== Segment start ==

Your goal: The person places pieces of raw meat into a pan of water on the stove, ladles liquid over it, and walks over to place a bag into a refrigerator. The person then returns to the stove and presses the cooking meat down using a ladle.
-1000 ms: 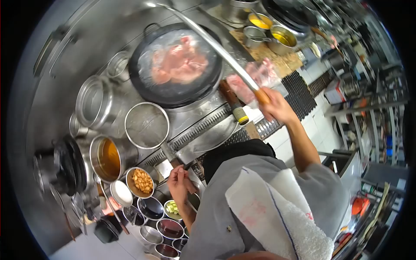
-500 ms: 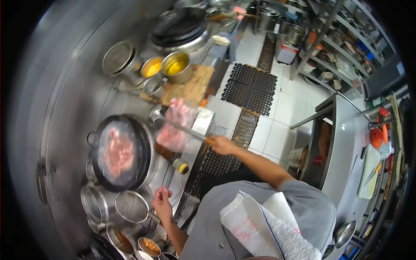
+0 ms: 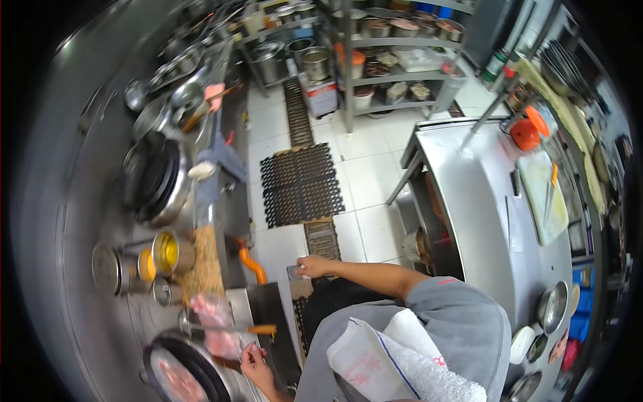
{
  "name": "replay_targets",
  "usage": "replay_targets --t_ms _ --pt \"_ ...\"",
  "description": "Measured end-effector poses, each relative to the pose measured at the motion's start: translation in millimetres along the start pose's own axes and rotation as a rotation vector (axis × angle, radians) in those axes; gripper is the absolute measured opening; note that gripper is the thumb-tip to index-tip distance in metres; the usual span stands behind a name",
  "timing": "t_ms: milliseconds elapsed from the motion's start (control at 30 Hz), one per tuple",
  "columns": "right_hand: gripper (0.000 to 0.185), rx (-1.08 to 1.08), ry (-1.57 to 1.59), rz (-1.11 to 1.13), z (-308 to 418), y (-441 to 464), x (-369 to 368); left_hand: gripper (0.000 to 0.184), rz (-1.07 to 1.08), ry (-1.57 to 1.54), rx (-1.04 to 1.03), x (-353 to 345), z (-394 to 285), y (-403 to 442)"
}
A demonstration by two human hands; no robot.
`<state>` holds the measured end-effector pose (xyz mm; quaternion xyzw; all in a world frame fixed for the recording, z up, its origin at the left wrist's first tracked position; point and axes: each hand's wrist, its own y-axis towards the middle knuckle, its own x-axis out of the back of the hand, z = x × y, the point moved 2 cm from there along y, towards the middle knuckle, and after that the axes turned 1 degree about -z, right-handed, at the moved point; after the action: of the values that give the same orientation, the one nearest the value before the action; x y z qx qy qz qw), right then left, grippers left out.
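Note:
My right hand [image 3: 313,266] reaches out over the floor, its fingers closed around a small grey piece that I cannot identify. My left hand [image 3: 256,366] is by the stove edge with the fingers curled together; whether anything is in them is hidden. Just above it, a ladle [image 3: 228,327] with a wooden handle lies across a clear bag of pink raw meat [image 3: 218,318]. Another bag of pink meat [image 3: 175,378] sits in a black wok [image 3: 204,373] at the lower left.
Pots of yellow liquid [image 3: 165,253] stand beside a wooden board [image 3: 206,258]. Stacked woks [image 3: 157,177] are farther up. A steel table [image 3: 469,194] with a cutting board [image 3: 542,197] is on the right. A black rubber mat [image 3: 301,184] covers part of the tiled floor.
My right hand has let go of the ladle and moved right, away from the stove. The ladle now rests on the meat bag. My view has turned toward the right.

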<state>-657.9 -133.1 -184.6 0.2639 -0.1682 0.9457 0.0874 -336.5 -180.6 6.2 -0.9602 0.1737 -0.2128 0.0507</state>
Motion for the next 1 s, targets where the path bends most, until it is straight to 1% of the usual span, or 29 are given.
replay_targets --t_ms 67,100,133,167,200,267,333,400,433,500,600,633,667,733,767,800,833,900,967,1000 --pt "0.038 -0.111 0.034 -0.073 -60 -8 38 0.019 0.096 -0.010 -0.035 -29 -16 39" --pt "0.036 -0.232 0.078 -0.044 -81 -15 62 0.019 0.153 -0.024 -0.057 -46 -25 61" --pt "0.035 -0.185 0.074 -0.150 -88 -34 98 0.019 0.200 -0.018 -0.069 -65 -34 84" --pt "0.034 -0.403 0.272 -0.173 -90 -53 131 0.019 0.252 -0.015 -0.089 -88 -45 107" --pt "0.032 -0.498 0.345 -0.226 -114 -59 148 0.019 0.301 -0.011 -0.108 -112 -56 130" --pt "0.032 -0.595 0.446 -0.383 -151 -75 186 0.019 0.402 0.019 -0.161 -167 -83 175" --pt "0.031 -0.650 0.544 -0.512 -169 -96 227 0.019 0.511 0.041 -0.202 -225 -103 222" --pt "0.028 -0.700 0.681 -0.680 -180 -114 252 0.020 0.631 0.119 -0.253 -288 -133 264" --pt "0.027 -0.736 0.750 -0.760 -177 -125 267 0.020 0.718 0.153 -0.276 -320 -151 286" --pt "0.026 -0.809 0.792 -0.855 -160 -142 297 0.021 0.816 0.135 -0.361 -381 -185 321" --pt "0.026 -0.765 0.835 -0.922 -155 -142 335 0.022 0.975 0.183 -0.423 -474 -243 359" --pt "0.026 -0.779 0.866 -0.953 -154 -141 341 0.022 1.031 0.205 -0.437 -505 -262 368" --pt "0.028 -0.750 0.851 -1.054 -153 -140 350 0.022 1.064 0.222 -0.449 -535 -281 376" --pt "0.028 -0.679 0.855 -1.210 -157 -134 369 0.022 1.224 0.215 -0.586 -593 -317 380" --pt "0.028 -0.666 0.863 -1.207 -157 -130 379 0.022 1.248 0.191 -0.567 -620 -332 375" --pt "0.027 -0.658 0.919 -1.270 -153 -129 393 0.021 1.265 0.164 -0.550 -648 -345 368" --pt "0.025 -0.647 0.975 -1.329 -153 -126 405 0.022 1.299 0.183 -0.545 -673 -356 363" --pt "0.024 -0.614 1.003 -1.365 -169 -121 429 0.023 1.397 0.271 -0.493 -720 -364 365" --pt "0.024 -0.597 1.010 -1.421 -180 -118 466 0.022 1.419 0.325 -0.668 -759 -370 369" --pt "0.024 -0.575 1.021 -1.409 -194 -115 482 0.021 1.416 0.322 -0.696 -778 -371 375"
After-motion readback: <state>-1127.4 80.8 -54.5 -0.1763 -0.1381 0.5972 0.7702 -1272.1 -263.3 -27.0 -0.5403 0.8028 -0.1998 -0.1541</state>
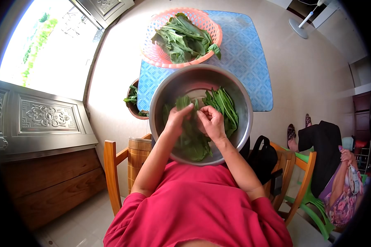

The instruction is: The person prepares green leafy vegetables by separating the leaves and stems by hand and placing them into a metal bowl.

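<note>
A large stainless steel basin (246,103) sits in front of me, at the near edge of the table. Above its inside, my left hand (178,118) is closed around long green vegetable leaves (193,142), which look smeared by motion. Close beside it, my right hand (212,123) pinches at the same leaves, thumb against curled fingers; its exact hold is partly hidden. A neat bunch of narrow greens (223,105) lies along the basin's right inner side. Beyond the basin, a pink plastic basket (215,31) holds a heap of broad leafy greens (184,39).
Under the basket is a table with a blue patterned cover (249,61). A brown bucket (133,109) with greens stands left of it. Wooden chair parts (111,173) flank me. At right, a seated person (338,181) occupies a green chair (317,210). An open metal door (45,115) is at left.
</note>
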A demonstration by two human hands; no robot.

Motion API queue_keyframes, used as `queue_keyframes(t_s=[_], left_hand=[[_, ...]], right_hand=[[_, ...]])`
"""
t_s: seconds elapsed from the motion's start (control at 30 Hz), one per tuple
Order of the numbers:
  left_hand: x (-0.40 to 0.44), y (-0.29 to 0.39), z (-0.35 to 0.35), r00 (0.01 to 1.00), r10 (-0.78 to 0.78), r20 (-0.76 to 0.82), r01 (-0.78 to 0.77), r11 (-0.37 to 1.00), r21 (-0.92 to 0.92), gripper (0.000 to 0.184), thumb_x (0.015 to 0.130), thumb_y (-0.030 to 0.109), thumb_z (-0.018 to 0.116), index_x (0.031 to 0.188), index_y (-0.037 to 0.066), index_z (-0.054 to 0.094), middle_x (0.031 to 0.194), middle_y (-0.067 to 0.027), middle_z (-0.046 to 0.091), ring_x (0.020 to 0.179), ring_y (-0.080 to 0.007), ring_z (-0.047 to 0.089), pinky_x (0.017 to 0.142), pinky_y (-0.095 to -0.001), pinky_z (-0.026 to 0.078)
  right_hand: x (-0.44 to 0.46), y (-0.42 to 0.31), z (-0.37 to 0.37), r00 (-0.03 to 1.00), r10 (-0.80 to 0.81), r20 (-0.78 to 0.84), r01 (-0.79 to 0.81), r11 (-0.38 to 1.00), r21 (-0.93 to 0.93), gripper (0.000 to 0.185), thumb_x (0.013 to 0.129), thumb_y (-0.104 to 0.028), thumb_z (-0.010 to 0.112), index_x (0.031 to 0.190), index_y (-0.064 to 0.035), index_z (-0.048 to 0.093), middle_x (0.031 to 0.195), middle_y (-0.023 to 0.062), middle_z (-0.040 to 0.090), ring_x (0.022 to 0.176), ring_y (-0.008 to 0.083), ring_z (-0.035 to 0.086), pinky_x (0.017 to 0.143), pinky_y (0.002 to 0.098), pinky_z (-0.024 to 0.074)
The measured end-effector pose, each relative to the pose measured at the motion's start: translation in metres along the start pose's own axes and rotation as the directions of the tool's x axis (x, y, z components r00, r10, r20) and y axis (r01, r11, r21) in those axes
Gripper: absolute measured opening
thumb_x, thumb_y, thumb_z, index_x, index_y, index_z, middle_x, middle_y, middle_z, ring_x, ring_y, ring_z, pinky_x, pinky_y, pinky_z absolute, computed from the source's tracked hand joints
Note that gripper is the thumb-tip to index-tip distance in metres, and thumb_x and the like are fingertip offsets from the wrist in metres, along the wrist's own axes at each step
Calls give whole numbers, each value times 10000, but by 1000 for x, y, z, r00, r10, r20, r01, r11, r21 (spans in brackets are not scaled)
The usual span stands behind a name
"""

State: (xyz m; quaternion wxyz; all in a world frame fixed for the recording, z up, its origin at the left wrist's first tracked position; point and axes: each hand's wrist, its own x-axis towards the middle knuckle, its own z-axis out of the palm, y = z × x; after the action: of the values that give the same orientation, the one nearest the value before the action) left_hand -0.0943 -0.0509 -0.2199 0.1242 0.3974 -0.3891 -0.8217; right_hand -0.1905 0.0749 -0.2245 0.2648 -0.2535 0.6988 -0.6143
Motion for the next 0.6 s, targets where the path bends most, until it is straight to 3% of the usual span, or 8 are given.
queue_keyframes(t_s=[0.07,0.37,0.47,0.6], left_hand=[[-1,1,1,1000,-8,20,7,1000,8,196,820,226,738,888,86,618,728,11,531,654,-102,474,592,-259,382],[-7,6,9,999,12,36,-12,1000,-1,161,825,189,732,888,93,619,721,29,529,648,-84,468,581,-250,380],[-5,4,6,999,-4,32,4,1000,-9,159,828,184,729,898,91,620,735,24,538,657,-89,479,592,-254,401],[-6,6,10,1000,-3,16,4,1000,-18,165,836,179,720,925,86,616,753,13,539,672,-101,493,606,-263,431]], right_hand=[[1,6,0,1000,9,-9,-8,998,66,123,862,-125,690,864,-14,638,687,24,642,601,83,575,559,253,457],[2,2,-3,982,163,98,-182,954,239,80,886,-114,681,877,-36,668,721,-38,612,618,20,510,569,174,404],[3,-3,-4,974,207,97,-226,931,285,87,888,-144,684,863,-62,672,689,-57,578,572,12,450,519,173,344],[4,2,-5,962,258,95,-274,908,316,101,896,-158,673,852,-67,667,670,-63,553,552,20,435,512,183,336]])
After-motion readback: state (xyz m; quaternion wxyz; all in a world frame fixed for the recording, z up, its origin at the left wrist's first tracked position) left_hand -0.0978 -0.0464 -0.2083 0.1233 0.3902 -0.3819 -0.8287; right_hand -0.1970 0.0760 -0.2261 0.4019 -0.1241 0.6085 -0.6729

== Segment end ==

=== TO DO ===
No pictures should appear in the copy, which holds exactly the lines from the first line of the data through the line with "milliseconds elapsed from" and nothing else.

=== SOLUTION FOR THIS PROBLEM ===
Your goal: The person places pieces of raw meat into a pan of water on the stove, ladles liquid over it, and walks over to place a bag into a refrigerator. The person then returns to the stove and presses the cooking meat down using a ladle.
-1000 ms: 
-500 ms: 
+0 ms: 
{
  "name": "replay_targets",
  "usage": "replay_targets --t_ms _ --pt \"_ ...\"",
  "description": "Measured end-effector poses, each relative to the pose measured at the motion's start: translation in millimetres along the start pose's own axes and rotation as a rotation vector (axis × angle, radians) in those axes; gripper is the absolute measured opening; note that gripper is the thumb-tip to index-tip distance in metres; the usual span stands behind a name",
  "timing": "t_ms: milliseconds elapsed from the motion's start (control at 30 Hz), one per tuple",

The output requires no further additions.